Much like permissions are given to users through their membership in groups, firewalls are configured for instances through their membership in security groups. A security group exists within a Virtual Private Cloud (VPC), which exists within a region. For each region, AWS gives you one default VPC, each with one default security group. You probably don’t need to worry about creating your own VPC; the security of the default VPC is good enough for most small users. If you want to connect to your instances over SSH, however, you’ll need to edit the default security group (or create a new one) and add a rule to open port 22 over TCP for inbound connections.

Security groups exclusively use whitelists of rules. Each rule has four parameters: inbound or outbound, protocol (e.g. TCP or UDP), port range, and IP address range. A rule says: “Machines in this security group can receive requests from (or send requests to) addresses in this range, on ports in this range, over this protocol.” A single machine can exist in multiple security groups, in which case it gets the union of their whitelists.

You don’t have to be too careful picking your security group before launching an instance, because you can change, after the instance is launched, both (a) the security group memberships of the instance and (b) the rules of its security groups.

Key Pairs

If you want to connect to your instance over SSH, you’ll need to launch it with a key pair. You must create the key pair before you launch the instance, and save its private half for when you connect. Much like with your API secret key, you’ll be given the private key only once, when the pair is created. You should save it in an identity file.

aws ec2 create-key-pair \
  --key-name my-key \
  --query 'KeyMaterial' \
  --output text \
  > my-key.pem

Launch and connect to an Instance

Now that we know everything we need to know about instances and have all of our parameters lined up, it’s time to launch an EC2 instance from the command line:

aws ec2 run-instances \
  --count 1 \
  --image-id ami-04328208f4f0cf1fe \
  --instance-type t2.micro \
  --key-name my-key \
  --query 'Instances[0].InstanceId' \
  --output text \
  | tee instance_id

We can try connecting to it over SSH, but we first need to wait for it to become ready:

aws ec2 wait instance-running --instance-ids $(cat instance_id)

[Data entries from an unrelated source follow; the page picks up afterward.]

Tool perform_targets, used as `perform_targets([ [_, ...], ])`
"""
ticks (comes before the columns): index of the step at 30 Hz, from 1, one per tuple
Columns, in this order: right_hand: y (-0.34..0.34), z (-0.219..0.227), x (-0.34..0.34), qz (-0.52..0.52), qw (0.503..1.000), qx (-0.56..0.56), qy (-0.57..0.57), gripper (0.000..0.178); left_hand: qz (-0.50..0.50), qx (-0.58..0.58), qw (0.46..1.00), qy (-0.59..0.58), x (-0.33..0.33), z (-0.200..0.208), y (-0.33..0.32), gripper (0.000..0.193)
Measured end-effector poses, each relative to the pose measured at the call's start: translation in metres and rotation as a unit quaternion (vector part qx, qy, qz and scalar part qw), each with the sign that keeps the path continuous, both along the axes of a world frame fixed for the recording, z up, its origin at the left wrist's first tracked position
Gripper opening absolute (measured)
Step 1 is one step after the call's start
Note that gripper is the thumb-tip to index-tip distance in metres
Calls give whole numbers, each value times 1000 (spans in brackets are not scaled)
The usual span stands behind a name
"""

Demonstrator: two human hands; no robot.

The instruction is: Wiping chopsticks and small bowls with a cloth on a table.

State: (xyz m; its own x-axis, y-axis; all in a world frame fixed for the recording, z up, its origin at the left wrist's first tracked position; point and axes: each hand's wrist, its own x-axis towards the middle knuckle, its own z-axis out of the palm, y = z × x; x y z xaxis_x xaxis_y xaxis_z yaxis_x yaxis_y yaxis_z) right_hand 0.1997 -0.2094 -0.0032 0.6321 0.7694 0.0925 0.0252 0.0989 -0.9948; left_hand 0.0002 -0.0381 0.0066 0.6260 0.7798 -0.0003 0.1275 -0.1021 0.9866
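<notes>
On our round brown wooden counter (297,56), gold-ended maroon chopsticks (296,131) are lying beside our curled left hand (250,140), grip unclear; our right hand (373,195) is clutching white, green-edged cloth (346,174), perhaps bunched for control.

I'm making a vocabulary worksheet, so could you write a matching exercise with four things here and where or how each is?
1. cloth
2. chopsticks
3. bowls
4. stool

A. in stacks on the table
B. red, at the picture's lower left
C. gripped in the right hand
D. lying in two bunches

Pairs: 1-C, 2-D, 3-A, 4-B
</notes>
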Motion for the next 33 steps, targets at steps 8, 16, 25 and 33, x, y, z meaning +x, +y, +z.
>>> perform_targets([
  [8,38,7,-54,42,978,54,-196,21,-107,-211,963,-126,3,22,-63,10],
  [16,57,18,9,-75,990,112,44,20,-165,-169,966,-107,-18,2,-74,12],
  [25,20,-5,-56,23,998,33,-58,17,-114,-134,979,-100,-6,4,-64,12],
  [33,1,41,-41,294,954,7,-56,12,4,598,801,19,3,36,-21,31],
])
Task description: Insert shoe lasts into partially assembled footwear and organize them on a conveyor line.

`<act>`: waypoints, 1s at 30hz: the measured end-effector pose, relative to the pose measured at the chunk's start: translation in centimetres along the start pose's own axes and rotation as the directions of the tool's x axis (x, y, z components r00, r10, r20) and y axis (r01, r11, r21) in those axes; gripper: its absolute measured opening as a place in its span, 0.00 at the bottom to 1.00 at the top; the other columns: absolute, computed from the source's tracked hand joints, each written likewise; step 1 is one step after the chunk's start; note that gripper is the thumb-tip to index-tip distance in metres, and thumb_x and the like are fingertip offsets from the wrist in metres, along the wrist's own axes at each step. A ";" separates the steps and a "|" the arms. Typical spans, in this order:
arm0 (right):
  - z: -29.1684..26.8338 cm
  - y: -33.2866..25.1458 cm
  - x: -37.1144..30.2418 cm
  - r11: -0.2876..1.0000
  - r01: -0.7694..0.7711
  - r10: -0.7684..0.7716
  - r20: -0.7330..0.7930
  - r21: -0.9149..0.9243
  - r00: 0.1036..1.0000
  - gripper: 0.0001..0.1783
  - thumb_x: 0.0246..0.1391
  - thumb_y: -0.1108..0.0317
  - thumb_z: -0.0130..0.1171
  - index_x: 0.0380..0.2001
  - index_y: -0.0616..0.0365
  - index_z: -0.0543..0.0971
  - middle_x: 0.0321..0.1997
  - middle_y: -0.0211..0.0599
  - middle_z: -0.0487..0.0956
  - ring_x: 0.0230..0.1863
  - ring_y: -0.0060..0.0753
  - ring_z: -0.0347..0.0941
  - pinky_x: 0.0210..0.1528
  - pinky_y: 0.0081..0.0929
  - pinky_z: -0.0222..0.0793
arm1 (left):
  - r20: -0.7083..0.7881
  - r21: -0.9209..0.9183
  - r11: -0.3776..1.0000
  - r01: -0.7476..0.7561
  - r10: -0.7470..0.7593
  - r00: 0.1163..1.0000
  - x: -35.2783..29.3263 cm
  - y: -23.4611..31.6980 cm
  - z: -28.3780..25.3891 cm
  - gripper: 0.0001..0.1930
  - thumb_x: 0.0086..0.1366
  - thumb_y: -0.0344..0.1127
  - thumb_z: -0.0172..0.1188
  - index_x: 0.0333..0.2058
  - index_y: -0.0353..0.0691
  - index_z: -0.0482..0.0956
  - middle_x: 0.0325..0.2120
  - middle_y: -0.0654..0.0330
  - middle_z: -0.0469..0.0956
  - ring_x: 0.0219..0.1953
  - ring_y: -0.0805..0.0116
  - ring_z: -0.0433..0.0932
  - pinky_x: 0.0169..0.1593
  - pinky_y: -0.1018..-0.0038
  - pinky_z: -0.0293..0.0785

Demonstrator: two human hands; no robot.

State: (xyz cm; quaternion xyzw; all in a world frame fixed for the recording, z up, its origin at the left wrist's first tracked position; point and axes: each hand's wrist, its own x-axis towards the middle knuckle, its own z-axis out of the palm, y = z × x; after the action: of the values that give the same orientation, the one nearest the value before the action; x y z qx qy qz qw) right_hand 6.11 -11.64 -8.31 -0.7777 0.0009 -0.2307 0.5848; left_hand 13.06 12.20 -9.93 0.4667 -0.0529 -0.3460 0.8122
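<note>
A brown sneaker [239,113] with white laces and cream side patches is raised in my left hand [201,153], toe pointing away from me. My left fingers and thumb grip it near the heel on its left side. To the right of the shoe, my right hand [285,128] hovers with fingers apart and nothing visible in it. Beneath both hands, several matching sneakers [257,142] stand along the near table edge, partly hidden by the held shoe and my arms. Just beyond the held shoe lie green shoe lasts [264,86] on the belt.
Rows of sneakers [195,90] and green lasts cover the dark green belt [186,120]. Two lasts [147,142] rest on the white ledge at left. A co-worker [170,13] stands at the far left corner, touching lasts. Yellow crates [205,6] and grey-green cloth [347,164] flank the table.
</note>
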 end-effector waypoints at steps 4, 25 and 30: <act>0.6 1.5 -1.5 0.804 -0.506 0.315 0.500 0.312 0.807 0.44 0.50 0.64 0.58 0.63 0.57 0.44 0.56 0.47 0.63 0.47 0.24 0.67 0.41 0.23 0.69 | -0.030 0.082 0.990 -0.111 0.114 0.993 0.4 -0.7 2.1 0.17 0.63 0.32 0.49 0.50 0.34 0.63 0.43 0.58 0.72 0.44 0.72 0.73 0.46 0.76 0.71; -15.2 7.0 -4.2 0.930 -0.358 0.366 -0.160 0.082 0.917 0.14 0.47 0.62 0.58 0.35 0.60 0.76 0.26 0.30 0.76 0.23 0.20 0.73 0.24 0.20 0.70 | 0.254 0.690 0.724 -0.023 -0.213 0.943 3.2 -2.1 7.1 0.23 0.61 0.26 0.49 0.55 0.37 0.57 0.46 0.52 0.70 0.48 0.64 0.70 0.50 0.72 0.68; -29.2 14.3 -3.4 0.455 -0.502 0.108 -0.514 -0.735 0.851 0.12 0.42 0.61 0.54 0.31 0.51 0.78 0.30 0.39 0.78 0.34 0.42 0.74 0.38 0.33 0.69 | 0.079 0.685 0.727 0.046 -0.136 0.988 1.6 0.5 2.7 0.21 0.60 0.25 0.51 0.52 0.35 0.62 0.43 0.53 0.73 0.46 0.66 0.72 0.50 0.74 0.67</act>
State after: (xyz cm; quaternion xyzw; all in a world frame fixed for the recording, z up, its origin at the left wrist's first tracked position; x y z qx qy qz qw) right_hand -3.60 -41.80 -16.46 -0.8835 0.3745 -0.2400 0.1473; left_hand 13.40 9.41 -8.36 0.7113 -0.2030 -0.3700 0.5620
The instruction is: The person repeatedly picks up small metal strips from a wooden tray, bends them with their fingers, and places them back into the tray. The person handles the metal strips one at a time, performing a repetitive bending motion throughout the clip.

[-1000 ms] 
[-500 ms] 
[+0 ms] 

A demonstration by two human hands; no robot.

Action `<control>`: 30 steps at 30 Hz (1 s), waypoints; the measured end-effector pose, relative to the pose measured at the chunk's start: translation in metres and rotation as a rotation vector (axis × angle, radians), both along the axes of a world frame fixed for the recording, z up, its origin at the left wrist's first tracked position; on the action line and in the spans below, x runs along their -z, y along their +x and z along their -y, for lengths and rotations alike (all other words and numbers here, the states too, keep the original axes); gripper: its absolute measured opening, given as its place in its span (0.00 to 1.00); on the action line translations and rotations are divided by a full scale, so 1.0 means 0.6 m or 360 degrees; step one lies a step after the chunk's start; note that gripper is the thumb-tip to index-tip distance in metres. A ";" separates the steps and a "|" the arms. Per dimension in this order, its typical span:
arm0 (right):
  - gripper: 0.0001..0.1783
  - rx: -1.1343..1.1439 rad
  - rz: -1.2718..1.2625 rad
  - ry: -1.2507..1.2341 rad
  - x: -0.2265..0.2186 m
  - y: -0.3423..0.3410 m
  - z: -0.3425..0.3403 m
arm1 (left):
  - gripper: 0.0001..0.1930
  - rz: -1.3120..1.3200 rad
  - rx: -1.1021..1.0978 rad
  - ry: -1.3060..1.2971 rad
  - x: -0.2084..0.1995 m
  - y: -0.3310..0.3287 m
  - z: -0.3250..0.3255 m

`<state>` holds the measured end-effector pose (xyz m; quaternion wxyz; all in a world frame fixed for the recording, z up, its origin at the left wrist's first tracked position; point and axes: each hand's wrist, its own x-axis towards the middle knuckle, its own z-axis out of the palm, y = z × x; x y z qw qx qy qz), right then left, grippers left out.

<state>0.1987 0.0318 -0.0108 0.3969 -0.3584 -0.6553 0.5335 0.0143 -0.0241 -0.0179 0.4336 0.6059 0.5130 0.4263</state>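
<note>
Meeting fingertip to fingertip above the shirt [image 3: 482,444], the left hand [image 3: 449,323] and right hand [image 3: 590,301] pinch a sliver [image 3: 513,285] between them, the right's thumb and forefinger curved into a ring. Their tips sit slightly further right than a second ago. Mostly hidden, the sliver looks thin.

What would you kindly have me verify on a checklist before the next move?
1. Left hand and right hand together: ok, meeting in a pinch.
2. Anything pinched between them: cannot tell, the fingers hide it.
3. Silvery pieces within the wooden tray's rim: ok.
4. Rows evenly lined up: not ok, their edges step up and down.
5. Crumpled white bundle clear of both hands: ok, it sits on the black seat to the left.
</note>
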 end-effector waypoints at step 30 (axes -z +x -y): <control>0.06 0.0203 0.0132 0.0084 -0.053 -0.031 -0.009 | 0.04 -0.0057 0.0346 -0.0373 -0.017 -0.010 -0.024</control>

Once it’s ready, we need to get its public domain name:

aws ec2 describe-instances \
  --instance-ids $(cat instance_id) \
  --query 'Reservations[0].Instances[0].PublicDnsName' \
  --output text \
  | tee address

Now we can finally log in using the private key we saved earlier. We need to log in as the default user, which depends on the AMI. For Amazon Linux 2, it is ec2-user:

ssh -i my-key.pem ec2-user@$(cat address)

Now you should be ready to explore the other commands in the CLI. Bon voyage!